[Records provided — start]

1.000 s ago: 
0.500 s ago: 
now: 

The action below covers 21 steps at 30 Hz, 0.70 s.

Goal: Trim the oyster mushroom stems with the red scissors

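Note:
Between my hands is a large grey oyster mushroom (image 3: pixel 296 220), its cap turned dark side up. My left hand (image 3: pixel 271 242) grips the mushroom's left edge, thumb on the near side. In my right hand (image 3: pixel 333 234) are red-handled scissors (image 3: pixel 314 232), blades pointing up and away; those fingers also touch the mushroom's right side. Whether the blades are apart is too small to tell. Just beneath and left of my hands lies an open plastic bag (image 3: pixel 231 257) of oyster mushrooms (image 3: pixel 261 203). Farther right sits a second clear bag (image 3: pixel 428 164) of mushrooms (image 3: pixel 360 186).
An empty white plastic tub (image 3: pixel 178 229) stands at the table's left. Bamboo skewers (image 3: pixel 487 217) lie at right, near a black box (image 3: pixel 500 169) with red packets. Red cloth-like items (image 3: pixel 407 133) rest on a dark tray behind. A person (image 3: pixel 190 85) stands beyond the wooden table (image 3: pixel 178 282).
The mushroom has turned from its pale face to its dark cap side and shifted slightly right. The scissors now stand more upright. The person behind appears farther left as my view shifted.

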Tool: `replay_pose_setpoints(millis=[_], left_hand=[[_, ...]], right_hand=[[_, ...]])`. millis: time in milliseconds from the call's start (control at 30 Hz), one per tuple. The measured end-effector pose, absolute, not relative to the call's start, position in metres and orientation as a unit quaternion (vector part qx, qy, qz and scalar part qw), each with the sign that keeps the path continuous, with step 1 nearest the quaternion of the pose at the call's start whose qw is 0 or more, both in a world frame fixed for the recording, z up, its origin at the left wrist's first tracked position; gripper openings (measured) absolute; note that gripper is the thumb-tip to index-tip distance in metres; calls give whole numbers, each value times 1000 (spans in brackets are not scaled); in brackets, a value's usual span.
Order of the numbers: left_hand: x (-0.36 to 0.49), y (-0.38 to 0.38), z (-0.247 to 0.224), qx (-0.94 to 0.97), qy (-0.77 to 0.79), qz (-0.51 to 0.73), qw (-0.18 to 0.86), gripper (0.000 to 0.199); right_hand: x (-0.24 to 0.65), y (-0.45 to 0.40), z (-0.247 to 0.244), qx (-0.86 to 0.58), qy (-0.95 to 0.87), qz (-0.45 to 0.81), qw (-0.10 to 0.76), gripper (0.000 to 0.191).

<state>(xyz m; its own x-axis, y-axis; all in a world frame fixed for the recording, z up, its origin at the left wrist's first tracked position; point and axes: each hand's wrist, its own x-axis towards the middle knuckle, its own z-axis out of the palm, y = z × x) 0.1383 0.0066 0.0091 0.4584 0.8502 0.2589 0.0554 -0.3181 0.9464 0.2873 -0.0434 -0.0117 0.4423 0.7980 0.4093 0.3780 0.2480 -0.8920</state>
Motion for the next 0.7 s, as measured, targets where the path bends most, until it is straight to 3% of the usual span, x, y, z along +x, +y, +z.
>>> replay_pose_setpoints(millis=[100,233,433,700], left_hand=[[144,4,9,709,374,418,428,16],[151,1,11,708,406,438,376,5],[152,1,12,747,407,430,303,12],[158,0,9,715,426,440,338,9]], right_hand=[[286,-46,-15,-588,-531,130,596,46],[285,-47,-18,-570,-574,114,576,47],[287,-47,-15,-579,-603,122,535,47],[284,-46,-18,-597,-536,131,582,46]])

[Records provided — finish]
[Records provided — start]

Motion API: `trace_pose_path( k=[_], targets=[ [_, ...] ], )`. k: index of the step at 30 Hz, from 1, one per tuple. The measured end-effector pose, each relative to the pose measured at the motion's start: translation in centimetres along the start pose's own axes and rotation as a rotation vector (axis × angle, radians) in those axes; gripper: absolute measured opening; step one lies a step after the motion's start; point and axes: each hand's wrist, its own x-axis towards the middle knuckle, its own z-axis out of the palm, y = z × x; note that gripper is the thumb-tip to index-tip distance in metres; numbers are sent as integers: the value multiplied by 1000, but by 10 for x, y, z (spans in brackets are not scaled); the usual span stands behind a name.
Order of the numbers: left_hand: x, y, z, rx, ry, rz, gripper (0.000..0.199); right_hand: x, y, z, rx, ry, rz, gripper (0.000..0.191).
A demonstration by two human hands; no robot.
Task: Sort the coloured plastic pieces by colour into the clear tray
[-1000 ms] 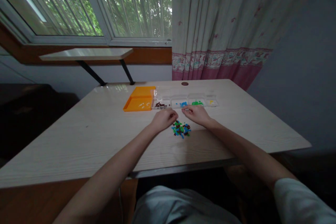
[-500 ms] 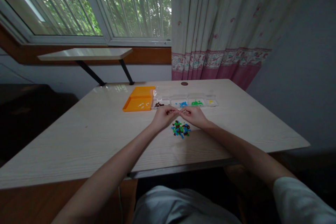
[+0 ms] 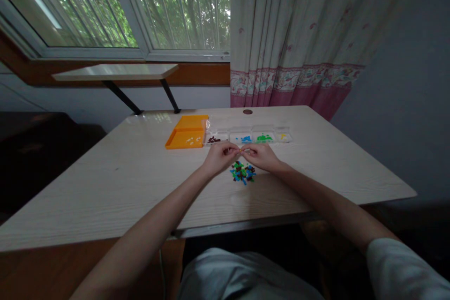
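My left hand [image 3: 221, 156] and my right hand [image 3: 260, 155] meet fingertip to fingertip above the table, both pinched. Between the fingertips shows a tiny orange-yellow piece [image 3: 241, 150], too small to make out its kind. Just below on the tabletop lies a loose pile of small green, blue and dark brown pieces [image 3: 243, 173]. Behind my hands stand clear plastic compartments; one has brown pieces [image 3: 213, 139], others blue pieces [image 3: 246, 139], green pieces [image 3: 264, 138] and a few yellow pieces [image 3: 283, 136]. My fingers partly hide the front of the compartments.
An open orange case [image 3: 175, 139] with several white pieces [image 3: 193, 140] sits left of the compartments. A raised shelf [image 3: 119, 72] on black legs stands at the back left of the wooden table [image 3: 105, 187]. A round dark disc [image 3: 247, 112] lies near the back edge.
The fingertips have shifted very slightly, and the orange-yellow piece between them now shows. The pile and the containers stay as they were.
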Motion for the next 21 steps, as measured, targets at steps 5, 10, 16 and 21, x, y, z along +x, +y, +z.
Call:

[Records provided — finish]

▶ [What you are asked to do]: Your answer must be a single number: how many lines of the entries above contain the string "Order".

▶ [Task output]: 2